In 2007, the legal side of the industry earned $94 billion in revenues, up 70 percent in a decade. That figure doesn't include wagering outside the law, such as bets on the Super Bowl – estimated at $8 billion – or the estimated $2.5 billion gambled away during college basketball's March Madness.

But state lotteries are particularly pernicious because elected officials, supposedly the guardians of public morality, prey on the most vulnerable to supplement their budgets. About 1 in 5 people plays the lottery regularly, and they are the wrong people. Those who spend the most on tickets earn less than $12,400 a year, parting with about 9 percent of their income.

Some states, such as New York, want to expand gambling to make up for budget shortfalls. Others are more aggressive in their "get rich quick" marketing, especially to hook young people. Some tickets are infused with smells like chocolate. Others are tied to the Advent season or Hollywood flicks.
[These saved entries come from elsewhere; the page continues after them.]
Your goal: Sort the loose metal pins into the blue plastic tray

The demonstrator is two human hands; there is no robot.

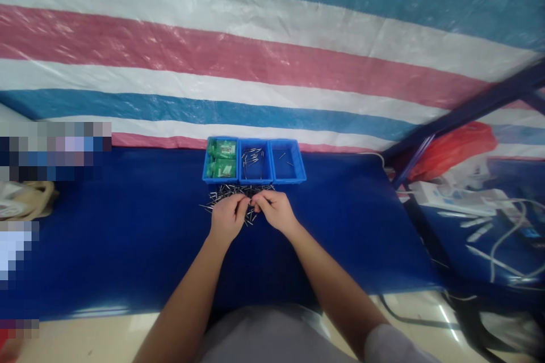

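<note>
My left hand [230, 215] and my right hand [275, 210] meet over a loose pile of thin dark and silvery metal rods [225, 190] on the blue table. Both hands are closed in a pinch, fingertips almost touching. Whatever lies between them is too small and too hidden to name. Just behind the pile, three blue bins stand side by side. Green packets fill the left bin [205, 167]. Several thin rods lie in the middle bin [255, 180], and a few in the right bin [289, 179].
A striped plastic sheet [255, 57] hangs behind the blue table [349, 227]. At the right, past a dark metal frame [460, 102], are a red plastic bag [460, 150], a white power strip [447, 195] and cables. A tan basket [42, 201] stands at the far left.
</note>
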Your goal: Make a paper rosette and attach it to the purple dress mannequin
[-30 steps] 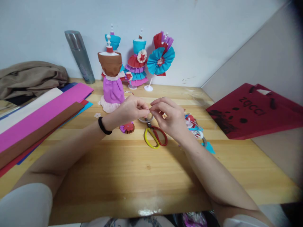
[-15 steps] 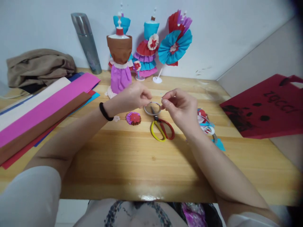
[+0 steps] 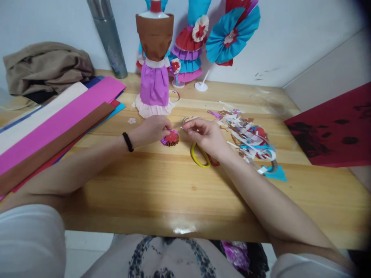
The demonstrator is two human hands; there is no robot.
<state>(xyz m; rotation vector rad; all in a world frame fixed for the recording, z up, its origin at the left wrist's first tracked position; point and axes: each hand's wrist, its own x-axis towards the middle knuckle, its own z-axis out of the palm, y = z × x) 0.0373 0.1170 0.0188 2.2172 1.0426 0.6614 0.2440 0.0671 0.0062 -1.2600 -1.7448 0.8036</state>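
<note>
My right hand [image 3: 205,135] pinches a tiny white sliver [image 3: 181,127] between thumb and forefinger, its end poking out past the fingertips. A light grip at the very tip seems best to me, since something this small could bend or cling to the skin if I squeeze hard. My left hand [image 3: 150,130] is curled, palm down, with its fingers at the left edge of a round, pleated paper rosette in purple and brown with a red centre [image 3: 171,137]. I can't tell whether those fingers pinch the rosette or only touch it. I judge the rim to be the right place to steady it, because pressing on top could flatten the folds.

The rosette is between my hands, and the sliver is just above and to the right of it, apart from it. A short, slow approach with the right wrist low would suit that gap.

Partly under my right hand are scissors with yellow and red handles [image 3: 202,165], and just behind its fingers is a thin grey ring [image 3: 189,117]; lifting the wrist a little should avoid snagging either. To the right is a tangled heap of white, blue and red paper scraps [image 3: 246,133], where a dropped sliver would be hard to find. Behind my left hand is a small dress form in a brown paper bodice and purple skirt [image 3: 154,85], its pale ruffled hem close to my knuckles, so I'd better mind my elbow and wrist there. A small pale flower cutout [image 3: 131,121] is on the wooden table [image 3: 162,193], above my wrist.
</note>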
With the housing and Wall Street crisis, Americans should have by now learned much about risk. A new study by University of Texas business professor Alok Kumar shows that individual investors who buy inexpensive stocks perceived like a lottery – highly volatile with histories of big gains that defy the market – are also regular lottery players. They tend to be young men who seek upward mobility from poorer, less educated lives, often in regions with high unemployment.

"As gambling attains wider acceptability in the society and the level of gambling activities increases, the level of speculative trading in financial markets could rise," the author states.

One bright spot in this deep recession is that gamblers might be saying "Enough!" to the lure of easy money and calling it quits. States, too, should call it quits on lotteries and not peddle this vice.